> **Work order**
Nothing may be dropped. Retype the whole listing exactly.

++++

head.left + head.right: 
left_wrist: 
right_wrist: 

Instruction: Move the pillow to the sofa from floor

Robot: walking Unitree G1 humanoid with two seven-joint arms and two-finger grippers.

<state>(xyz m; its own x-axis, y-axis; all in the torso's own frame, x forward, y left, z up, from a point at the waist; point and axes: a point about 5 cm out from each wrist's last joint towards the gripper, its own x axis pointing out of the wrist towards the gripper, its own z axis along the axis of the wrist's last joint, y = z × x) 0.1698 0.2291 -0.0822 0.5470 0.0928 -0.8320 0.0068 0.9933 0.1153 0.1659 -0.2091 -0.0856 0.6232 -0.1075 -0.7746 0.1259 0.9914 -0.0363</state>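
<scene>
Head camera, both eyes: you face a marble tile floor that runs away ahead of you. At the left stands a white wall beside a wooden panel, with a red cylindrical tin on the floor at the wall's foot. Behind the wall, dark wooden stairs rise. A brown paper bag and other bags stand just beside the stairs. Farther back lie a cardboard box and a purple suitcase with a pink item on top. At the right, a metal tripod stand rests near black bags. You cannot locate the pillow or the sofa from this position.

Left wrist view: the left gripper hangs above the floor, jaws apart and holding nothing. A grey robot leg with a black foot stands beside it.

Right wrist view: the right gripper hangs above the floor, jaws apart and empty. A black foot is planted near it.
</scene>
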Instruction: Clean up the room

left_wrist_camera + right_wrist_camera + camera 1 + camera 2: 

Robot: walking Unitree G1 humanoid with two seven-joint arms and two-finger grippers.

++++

> **Result of this exercise**
head.left + head.right: 
left_wrist: 
right_wrist: 

Instruction: Move the pillow to the sofa from floor

Robot: walking Unitree G1 humanoid with two seven-joint arms and two-finger grippers.

<state>(xyz m; its own x-axis, y-axis; all in the torso's own frame, x forward, y left, z up, from a point at the waist; point and axes: a point about 5 cm out from each wrist's last joint towards the gripper, its own x axis pointing out of the wrist towards the gripper, its own z axis along the axis of the wrist's last joint, y = z × x) 0.1698 0.2291 -0.0822 0.5470 0.0928 -0.8320 0.0068 0.9933 0.1153 0.1659 -0.2091 -0.0856 0.6232 -0.1075 -0.7746 0.1259 0.9914 -0.0363</state>
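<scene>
Head camera, both eyes: you face a marble tile floor that runs away ahead of you. At the left stands a white wall beside a wooden panel, with a red cylindrical tin on the floor at the wall's foot. Behind the wall, dark wooden stairs rise. A brown paper bag and other bags stand just beside the stairs. Farther back lie a cardboard box and a purple suitcase with a pink item on top. At the right, a metal tripod stand rests near black bags. You cannot locate the pillow or the sofa from this position.

Left wrist view: the left gripper hangs above the floor, jaws apart and holding nothing. A grey robot leg with a black foot stands beside it.

Right wrist view: the right gripper hangs above the floor, jaws apart and empty. A black foot is planted near it.
</scene>
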Instruction: Clean up the room

left_wrist_camera + right_wrist_camera + camera 1 + camera 2: 

Robot: walking Unitree G1 humanoid with two seven-joint arms and two-finger grippers.

The answer is complete.